- **Required action**
Within the lines below, find those that hold the string "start" and copy each one.

Data records:
- Opening Delimiter -
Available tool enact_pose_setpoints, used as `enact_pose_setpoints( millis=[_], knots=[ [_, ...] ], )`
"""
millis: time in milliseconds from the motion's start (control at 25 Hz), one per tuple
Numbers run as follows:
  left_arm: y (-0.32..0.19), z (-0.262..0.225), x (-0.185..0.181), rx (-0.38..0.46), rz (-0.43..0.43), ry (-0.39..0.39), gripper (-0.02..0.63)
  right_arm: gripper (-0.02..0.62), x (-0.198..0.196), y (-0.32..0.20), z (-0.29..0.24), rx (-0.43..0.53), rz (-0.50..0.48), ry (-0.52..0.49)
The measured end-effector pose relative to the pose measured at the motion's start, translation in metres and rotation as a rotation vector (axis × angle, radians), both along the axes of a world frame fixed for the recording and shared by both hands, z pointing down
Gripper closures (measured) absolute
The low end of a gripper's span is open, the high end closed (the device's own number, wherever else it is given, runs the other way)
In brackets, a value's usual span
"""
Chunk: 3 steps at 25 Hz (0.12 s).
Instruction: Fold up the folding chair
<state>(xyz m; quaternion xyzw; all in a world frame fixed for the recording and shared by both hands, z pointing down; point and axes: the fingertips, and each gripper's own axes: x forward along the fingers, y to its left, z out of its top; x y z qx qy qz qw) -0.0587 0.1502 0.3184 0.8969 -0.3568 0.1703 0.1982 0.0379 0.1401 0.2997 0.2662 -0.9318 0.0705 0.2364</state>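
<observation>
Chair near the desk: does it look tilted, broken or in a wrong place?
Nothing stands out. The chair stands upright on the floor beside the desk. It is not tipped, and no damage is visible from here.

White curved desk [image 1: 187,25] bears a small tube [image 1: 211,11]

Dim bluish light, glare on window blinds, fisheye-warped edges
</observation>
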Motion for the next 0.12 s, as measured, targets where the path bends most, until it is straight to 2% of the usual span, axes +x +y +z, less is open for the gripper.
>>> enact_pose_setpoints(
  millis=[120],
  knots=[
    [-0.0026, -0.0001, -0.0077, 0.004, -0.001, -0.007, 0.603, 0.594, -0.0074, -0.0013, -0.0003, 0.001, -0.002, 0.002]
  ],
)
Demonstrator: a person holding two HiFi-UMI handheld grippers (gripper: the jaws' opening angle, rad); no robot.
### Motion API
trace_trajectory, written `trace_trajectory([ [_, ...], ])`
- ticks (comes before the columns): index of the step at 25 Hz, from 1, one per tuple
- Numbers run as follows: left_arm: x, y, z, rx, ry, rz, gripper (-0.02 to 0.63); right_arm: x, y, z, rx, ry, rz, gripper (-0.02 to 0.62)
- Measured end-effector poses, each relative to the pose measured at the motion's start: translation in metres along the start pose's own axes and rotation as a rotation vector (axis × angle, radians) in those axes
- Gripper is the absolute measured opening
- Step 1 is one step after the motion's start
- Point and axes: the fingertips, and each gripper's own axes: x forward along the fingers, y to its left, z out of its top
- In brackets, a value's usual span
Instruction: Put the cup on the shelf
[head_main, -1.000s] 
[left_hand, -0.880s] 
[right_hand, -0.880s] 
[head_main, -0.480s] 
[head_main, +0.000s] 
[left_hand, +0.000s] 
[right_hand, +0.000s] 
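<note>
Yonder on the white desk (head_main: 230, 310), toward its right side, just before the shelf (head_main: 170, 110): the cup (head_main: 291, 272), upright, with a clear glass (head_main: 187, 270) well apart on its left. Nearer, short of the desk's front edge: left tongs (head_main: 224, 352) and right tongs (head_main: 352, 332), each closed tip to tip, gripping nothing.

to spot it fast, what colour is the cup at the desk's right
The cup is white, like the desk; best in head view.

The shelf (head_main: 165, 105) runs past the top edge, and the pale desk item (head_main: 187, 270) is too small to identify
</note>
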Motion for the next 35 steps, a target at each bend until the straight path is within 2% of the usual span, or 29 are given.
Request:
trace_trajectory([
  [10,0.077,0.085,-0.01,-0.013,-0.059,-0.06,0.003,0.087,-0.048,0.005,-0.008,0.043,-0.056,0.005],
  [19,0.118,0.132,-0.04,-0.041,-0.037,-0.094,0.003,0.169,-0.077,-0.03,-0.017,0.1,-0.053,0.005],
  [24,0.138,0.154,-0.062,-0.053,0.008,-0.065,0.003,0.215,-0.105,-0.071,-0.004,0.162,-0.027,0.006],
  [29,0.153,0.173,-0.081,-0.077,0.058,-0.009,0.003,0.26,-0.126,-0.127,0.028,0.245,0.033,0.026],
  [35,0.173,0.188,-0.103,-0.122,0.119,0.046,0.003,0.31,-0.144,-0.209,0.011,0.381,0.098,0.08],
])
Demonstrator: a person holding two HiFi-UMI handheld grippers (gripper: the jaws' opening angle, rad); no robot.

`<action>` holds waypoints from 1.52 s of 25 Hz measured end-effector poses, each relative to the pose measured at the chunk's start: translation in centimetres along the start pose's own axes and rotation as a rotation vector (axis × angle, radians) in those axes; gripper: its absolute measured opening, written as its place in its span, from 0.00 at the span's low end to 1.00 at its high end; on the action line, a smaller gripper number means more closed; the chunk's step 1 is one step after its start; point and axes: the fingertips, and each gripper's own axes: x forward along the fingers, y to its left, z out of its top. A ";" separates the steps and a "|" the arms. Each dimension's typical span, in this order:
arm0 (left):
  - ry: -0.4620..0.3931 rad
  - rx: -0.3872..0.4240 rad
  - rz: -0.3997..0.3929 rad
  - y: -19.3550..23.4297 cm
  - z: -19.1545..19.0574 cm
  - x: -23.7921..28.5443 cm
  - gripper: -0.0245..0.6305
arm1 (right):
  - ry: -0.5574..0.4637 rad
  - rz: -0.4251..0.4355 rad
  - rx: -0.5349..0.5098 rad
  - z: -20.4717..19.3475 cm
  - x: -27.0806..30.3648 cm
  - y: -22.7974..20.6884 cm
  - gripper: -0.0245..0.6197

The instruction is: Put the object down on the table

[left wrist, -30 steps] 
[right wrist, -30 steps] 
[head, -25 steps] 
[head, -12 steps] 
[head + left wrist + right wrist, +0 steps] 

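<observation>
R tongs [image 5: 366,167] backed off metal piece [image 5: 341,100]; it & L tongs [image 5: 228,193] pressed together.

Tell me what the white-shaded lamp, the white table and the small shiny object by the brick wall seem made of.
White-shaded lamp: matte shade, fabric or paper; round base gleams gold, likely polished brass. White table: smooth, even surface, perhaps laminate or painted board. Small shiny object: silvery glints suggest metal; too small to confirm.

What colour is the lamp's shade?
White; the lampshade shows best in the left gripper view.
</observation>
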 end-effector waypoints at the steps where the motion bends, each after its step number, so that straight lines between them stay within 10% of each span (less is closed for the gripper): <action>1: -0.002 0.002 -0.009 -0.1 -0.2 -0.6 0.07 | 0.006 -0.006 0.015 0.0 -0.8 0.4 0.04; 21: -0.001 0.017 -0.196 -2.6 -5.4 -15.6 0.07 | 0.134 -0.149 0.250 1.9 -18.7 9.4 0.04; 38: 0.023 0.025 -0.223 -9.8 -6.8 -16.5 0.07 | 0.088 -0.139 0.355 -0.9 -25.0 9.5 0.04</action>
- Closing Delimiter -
- **Exercise answer**
millis: time in milliseconds from the motion's start (control at 25 Hz), one per tuple
The measured end-effector pose relative to the pose measured at the motion's start, translation in metres and rotation as a rotation vector (axis × angle, radians), both along the axes of a world frame fixed for the recording and shared by both hands, z pointing down
- Measured end-effector poses, each relative to the pose measured at the motion's start: translation in metres along the start pose's own axes and rotation as a rotation vector (axis × angle, radians) in those axes
- Step 1 is one step after the motion's start
`<action>` holds waypoints from 1.52 s of 25 Hz measured end-effector poses, each relative to the pose measured at the chunk's start: translation in centimetres along the start pose's own axes and rotation as a rotation vector (axis × angle, radians) in those axes; gripper: its absolute measured opening, written as its place in its span, from 0.00 at the span's low end to 1.00 at its high end; on the action line, a smaller gripper number means more closed; the chunk's step 1 is one step after its start; point and axes: the fingertips, and each gripper's own axes: x forward along the fingers, y to its left, z out of its top. A ";" separates the steps and a "|" the arms. Each dimension's typical span, in this order:

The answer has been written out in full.